Archive for December, 2008

CouchDB: Improving the interval API

Sunday, December 28th, 2008

I posted this to the couchdb-dev mailinglist but so far it didn’t arrive. So I store it here

While writing something about using CouchDB I came across the issue of “slice indexes” (called startkey and endkey in CouchDB lingo).

I found no exact definition of startkey and endkey anywhere in the documentation. Testing reveals that access on _all_docs and on views documents are retuned in the interval

[startkey, endkey] = (startkey <= k <= endkey).

I don’t know if this was a conscious design decision. But I like to promote a slightly different interpretation (and thus API change):

[startkey, endkey[ = (startkey <= k < endkey).

Both approaches are valid and used in the real world. Ruby uses the inclusive ("right-closed" in math speak) first approach:

>> l = [1,2,3,4]
>> l.slice(1,2)
=> [2, 3]

Python uses the exclusive (”right-open” in math speak) second approach:

>>> l = [1,2,3,4]
>>> l[1:2]
[2]

For array indices both work fine and which one to prefer is mostly an issue of habit.
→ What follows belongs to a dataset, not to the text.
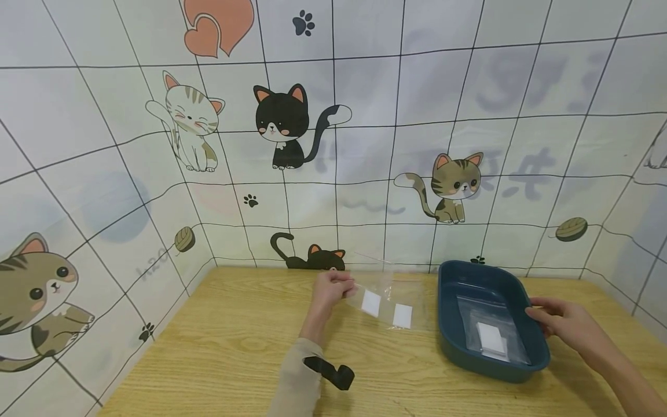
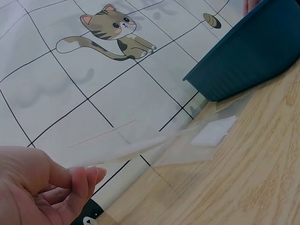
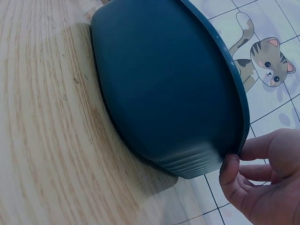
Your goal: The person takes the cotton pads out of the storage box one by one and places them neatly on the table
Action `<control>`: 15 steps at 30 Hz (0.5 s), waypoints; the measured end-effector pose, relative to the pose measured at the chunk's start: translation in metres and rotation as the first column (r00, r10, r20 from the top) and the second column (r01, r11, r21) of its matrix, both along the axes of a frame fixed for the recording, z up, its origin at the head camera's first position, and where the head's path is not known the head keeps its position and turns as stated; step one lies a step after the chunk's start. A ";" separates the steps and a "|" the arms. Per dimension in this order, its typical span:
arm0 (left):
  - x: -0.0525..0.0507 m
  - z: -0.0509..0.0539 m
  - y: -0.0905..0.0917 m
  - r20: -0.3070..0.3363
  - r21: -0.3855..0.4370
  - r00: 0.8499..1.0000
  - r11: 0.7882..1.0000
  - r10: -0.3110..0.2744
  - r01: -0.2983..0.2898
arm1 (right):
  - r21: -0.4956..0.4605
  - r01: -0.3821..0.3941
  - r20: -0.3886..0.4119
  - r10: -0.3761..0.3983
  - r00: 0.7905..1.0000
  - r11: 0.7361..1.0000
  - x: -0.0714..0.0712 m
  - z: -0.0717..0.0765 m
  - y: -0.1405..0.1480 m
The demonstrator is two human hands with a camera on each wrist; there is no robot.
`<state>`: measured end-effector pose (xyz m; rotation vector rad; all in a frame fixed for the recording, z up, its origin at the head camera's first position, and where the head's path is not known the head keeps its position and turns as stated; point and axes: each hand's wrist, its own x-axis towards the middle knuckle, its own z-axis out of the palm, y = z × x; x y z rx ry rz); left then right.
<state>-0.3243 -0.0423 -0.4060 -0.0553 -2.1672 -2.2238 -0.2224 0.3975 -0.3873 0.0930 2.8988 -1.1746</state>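
Observation:
My left hand (image 1: 332, 291) pinches the edge of a clear plastic bag (image 2: 183, 154) between thumb and fingertips. Two white squares (image 1: 371, 303) (image 1: 402, 316) show in the clear plastic; whether it is one bag or two overlapping, I cannot tell. At the right, my right hand (image 1: 563, 321) grips the rim of a dark teal basin (image 1: 495, 370), thumb and fingers on its right side, as the right wrist view also shows. Inside the basin lie clear bags with white pieces (image 1: 491, 339). The held plastic is left of the basin.
A wooden tabletop (image 1: 234, 347) lies under both hands. Behind it and at the sides hangs a white gridded sheet (image 1: 365, 145) printed with cartoon cats. A black strap (image 1: 333, 373) is round the left sleeve.

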 end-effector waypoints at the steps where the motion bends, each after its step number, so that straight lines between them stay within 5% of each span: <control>1: 0.000 -0.001 -0.001 0.003 -0.003 1.000 1.000 0.008 -0.008 | 0.002 0.001 0.004 -0.001 1.000 1.000 0.000 0.000 0.000; 9: -0.002 -0.006 -0.009 0.042 -0.022 0.998 0.999 0.040 -0.039 | 0.007 -0.003 0.004 0.003 1.000 1.000 0.000 0.000 0.000; 15: -0.001 -0.011 -0.012 0.050 -0.123 0.994 0.989 0.093 -0.086 | -0.008 -0.007 -0.016 0.007 1.000 1.000 0.001 -0.002 0.000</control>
In spoken language both approaches are used: “Have the Software done until saturday” probably means right-open to the client and right-closed to the coder.

But if you are working with keys that are more than array indexes, then right-open is much easier to handle. That is because you have to *guess* the biggest value you want to get. The Wiki at http://wiki.apache.org/couchdb/View_collation contains an example of that problem:

It is suggested that you use
startkey=”_design/”&endkey=”_design/ZZZZZZZZZ”
or
startkey=”_design/”&endkey=”_design/\u9999″
to get a list of all design documents

This breaks if a design document is named “ZZZZZZZZZTop” or “\9999Iñtërnâtiônàlizætiøn”. Such names might be unlikely but we are computer scientists; “unlikely” is a bad approach to software engineering.

The think what we really want to ask CouchDB is to “get all documents with keys starting with ‘_design/’”.

This is basically impossible to do with right-closed intervals. We could use startkey=”_design/”&endkey=”_design0″ (’0′ is the ASCII character after ‘/’) and this will work fine … until there is actually a document with the key “_design0″ in the system. Unlikely, but …

To make selection by intervals reliable currently clients have to guess the last key (the ZZZZ approach) or use the fist key not to include (the _design0 approach) and then post process the result to remove the last element returned if it exactly matches the given endkey value.

If couchdb would change to a right-open interval approach post processing would go away in most cases. See http://blogs.23.nu/c0re/2008/12/building-a-track-and-trace-application-with-couchdb/ for two real world examples.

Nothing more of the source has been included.